NPU acceleration with LiteRT

LiteRT provides a unified interface to use Neural Processing Units (NPUs) without requesting you to navigate vendor-specific compilers, runtimes, or library dependencies. Using LiteRT for NPU acceleration boosts performance for real-time and large-model inference and minimizes memory copies through zero-copy hardware buffer usage.

Get Started

NPU Vendors

LiteRT supports NPU acceleration with the following vendors:

Qualcomm AI Engine Direct

MediaTek NeuroPilot

Google Tensor

Google Tensor SDK is in experimental access.
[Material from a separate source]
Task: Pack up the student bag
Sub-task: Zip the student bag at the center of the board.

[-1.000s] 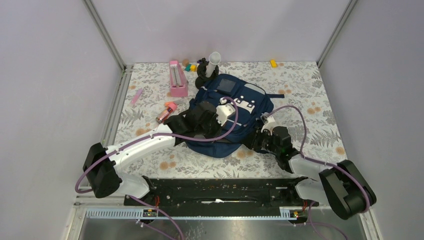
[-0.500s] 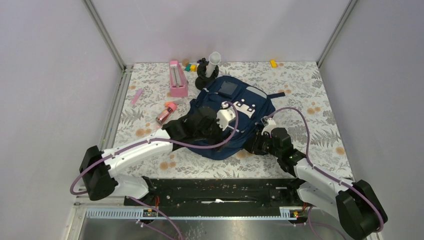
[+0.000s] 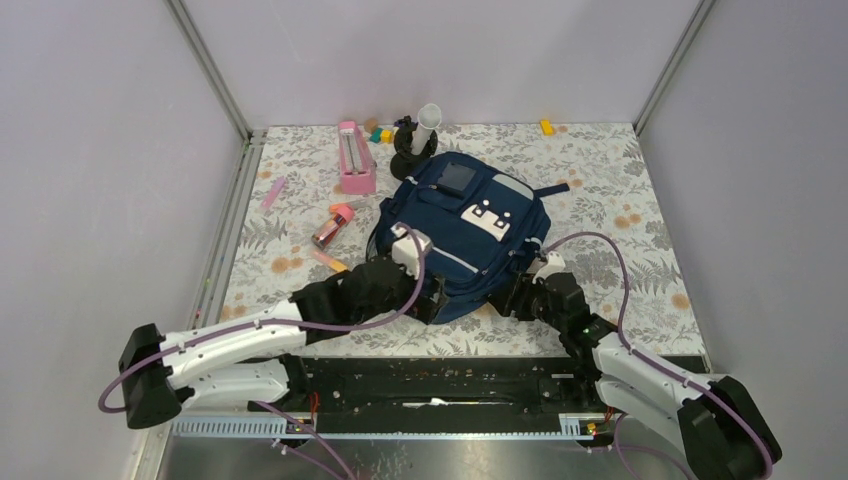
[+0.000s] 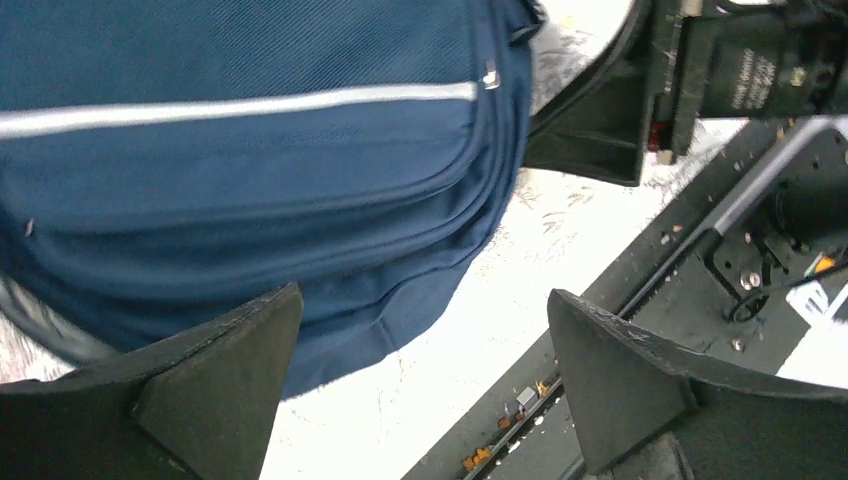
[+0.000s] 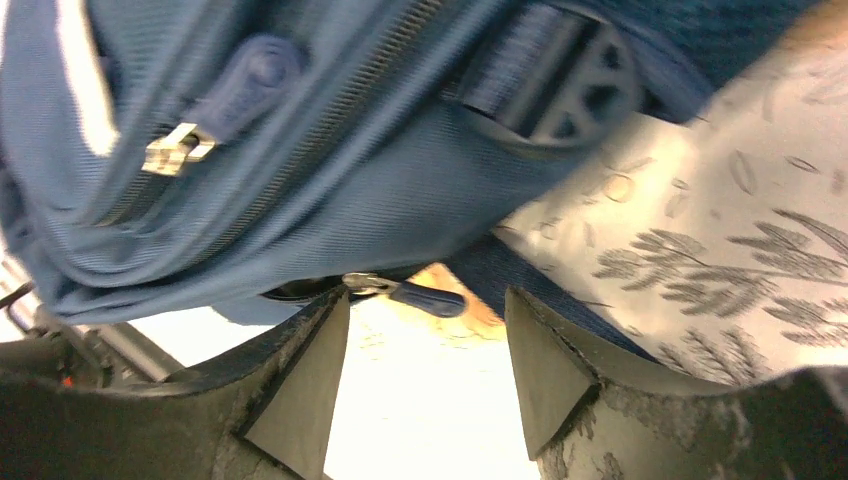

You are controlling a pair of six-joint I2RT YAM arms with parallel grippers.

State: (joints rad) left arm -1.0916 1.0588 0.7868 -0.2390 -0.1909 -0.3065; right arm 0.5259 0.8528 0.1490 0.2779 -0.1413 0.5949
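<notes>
Lengthwise near-to-far, student bag (image 3: 470, 235), front up (left tool (image 4: 422, 300) and right tool (image 5: 428, 300) both agape, empty).

Soft, even overhead light in the top view, weak shadows, crisp detail, both wrist views blurred, the student bag (image 4: 250, 200) smeared beyond the left jaws, the tabletop (image 5: 420, 400) between the right jaws blown out to white glare, jaw tips dark and soft-edged
</notes>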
Sign up here.

AOT and on-device compilation

LiteRT NPU supports both AOT and on-device compilation to meet your specific deployment requirements:

  • Offline (AOT) compilation: This is best suited for large, complex models where the target SoC is known. Compiling ahead-of-time significantly reduces initialization costs and lowers memory usage when the user launches your app.
  • Online (on-device) compilation: Also known as JIT compilation. This is ideal for platform-agnostic model distribution of small models. The model is compiled on the user's device during initialization, requiring no extra preparation step but incurring a higher first-run cost.
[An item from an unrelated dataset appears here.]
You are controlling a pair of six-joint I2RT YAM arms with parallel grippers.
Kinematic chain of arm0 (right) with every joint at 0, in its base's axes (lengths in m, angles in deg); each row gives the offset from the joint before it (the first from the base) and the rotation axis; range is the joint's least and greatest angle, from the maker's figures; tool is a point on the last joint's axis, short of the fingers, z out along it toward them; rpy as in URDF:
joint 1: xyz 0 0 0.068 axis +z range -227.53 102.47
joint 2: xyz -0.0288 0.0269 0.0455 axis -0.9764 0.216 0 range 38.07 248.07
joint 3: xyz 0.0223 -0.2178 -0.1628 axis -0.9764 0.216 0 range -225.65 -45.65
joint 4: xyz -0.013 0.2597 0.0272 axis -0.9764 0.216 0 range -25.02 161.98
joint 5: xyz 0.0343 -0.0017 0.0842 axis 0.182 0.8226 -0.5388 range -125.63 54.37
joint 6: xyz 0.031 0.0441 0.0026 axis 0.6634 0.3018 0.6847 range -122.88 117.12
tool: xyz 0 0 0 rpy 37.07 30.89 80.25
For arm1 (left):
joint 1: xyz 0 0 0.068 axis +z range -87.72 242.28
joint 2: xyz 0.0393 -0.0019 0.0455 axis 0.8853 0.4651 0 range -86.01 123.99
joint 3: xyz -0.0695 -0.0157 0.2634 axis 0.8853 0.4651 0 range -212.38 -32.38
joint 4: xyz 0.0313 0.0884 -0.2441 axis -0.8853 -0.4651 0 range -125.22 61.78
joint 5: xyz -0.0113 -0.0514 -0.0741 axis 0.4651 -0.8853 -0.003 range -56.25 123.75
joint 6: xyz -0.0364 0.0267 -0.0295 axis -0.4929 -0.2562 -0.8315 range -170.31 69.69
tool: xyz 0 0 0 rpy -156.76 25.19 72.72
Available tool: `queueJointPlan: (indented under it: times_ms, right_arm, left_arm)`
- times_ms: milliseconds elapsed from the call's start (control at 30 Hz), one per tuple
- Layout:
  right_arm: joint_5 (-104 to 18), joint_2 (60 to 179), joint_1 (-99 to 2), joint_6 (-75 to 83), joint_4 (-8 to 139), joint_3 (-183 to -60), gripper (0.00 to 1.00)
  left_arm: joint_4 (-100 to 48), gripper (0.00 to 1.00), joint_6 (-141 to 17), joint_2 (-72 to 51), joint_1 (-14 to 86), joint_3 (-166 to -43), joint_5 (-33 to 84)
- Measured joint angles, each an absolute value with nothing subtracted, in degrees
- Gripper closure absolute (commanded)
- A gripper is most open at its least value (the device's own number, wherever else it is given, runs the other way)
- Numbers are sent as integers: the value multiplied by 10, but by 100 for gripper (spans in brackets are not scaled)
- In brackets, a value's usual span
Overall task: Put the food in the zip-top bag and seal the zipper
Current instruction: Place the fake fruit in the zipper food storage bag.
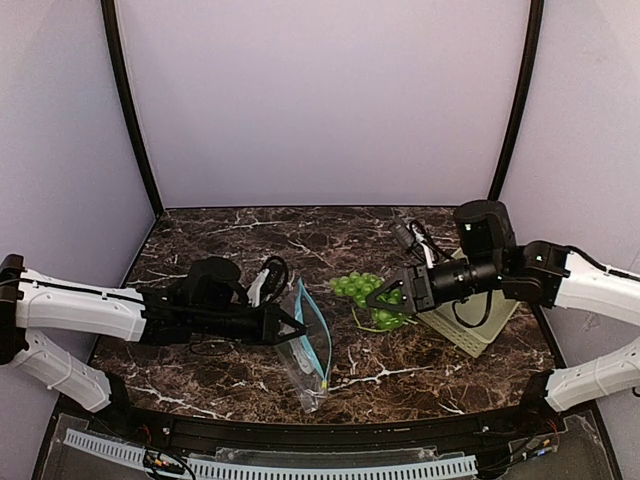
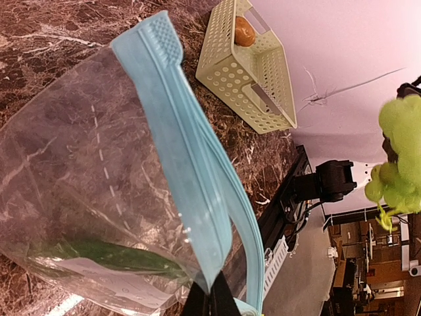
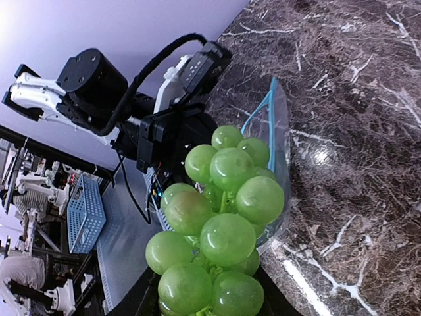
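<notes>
My left gripper (image 1: 297, 327) (image 2: 212, 299) is shut on one lip of the teal-blue zipper (image 2: 191, 151) (image 1: 322, 335), holding the clear zip-top bag (image 1: 305, 360) (image 2: 72, 184) up off the marble with its mouth parted. A dark green shape and a white label show through the bag's lower part. My right gripper (image 1: 385, 297) (image 3: 210, 306) is shut on the food, a bright green grape bunch (image 1: 365, 290) (image 3: 223, 224), held in the air just right of the bag's mouth (image 3: 276, 131). The other food, a brown-orange oval (image 2: 245, 31), lies in the basket.
A pale green slotted basket (image 1: 470, 325) (image 2: 250, 72) stands at the right, under my right arm. The black front rail (image 1: 320, 430) runs along the table's near edge. Purple walls close in the back and sides.
</notes>
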State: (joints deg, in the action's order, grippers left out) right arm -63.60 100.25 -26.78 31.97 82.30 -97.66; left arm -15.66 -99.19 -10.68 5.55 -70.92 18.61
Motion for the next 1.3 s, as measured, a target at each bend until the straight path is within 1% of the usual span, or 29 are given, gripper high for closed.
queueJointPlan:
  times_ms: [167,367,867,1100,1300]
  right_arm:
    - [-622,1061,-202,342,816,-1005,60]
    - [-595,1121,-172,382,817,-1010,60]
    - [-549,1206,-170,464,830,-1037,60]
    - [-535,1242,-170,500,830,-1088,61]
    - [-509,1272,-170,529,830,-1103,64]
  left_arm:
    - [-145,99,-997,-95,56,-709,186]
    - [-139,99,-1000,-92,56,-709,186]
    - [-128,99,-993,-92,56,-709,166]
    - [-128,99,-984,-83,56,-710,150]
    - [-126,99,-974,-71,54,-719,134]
The following guide shows how to deploy for both AOT and on-device compilation in three steps.

Step 1: AOT Compilation for the target NPU SoCs

You can use the LiteRT AOT (ahead of time) Compiler to to compile your .tflite model to the supported SoCs. You can also target multiple SoC vendors and versions simultaneously within a single compilation process. See more details in this LiteRT AOT Compilation notebook. While optional, AOT compilation is highly recommended for larger models to reduce on-device initialization time. This step is not required for on-device compilation.

Step 2: Deploy with Google Play if on Android

On Android, use Google Play for On-device AI (PODAI) to deploy the model and NPU runtime libraries with your app.

See the following sections about how to deploy with Play AI Pack and Play Feature Delivery.

Deploy AOT models with Play AI Pack

The following steps guide you through deploying your AOT compiled models using Play AI Packs.

Add AI Pack to the project

Import AI Packs into the Gradle project by copying the AI Pack(s) to the root directory of the Gradle project. For example:

my_app/
    ...
    ai_packs/
        my_model/...
        my_model_mtk/...

Add each AI Pack to the Gradle build config:

// my_app/ai_packs/my_model/build.gradle.kts

plugins { id("com.android.ai-pack") }

aiPack {
  packName = "my_model"  // ai pack dir name
  dynamicDelivery { deliveryType = "on-demand" }
}

// Add another build.gradle.kts for my_model_mtk/ as well

Add AI Packs to the Gradle config

Copy device_targeting_configuration.xml from the generated AI Packs to the directory of the main app module. Then update settings.gradle.kts:

// my_app/setting.gradle.kts

...
// AI Packs
include(":ai_packs:my_model")
include(":ai_packs:my_model_mtk")

Update build.gradle.kts:

// my_app/build.gradle.kts

android {
 ...

 defaultConfig {
    ...
    // API level 31+ is required for NPU support.
    minSdk = 31
  }

  // AI Packs
  assetPacks.add(":ai_packs:my_model")
  assetPacks.add(":ai_packs:my_model_mtk")
}

Configure AI Pack for on-demand delivery

On-demand delivery lets you request the model at runtime, which is useful if the model is only required for certain user-flows. Your model will be downloaded to your app's internal storage space. With the Android AI Pack feature configured in the build.gradle.kts file, check the device capabilities. See also instructions for install-time delivery and fast-follow delivery from PODAI.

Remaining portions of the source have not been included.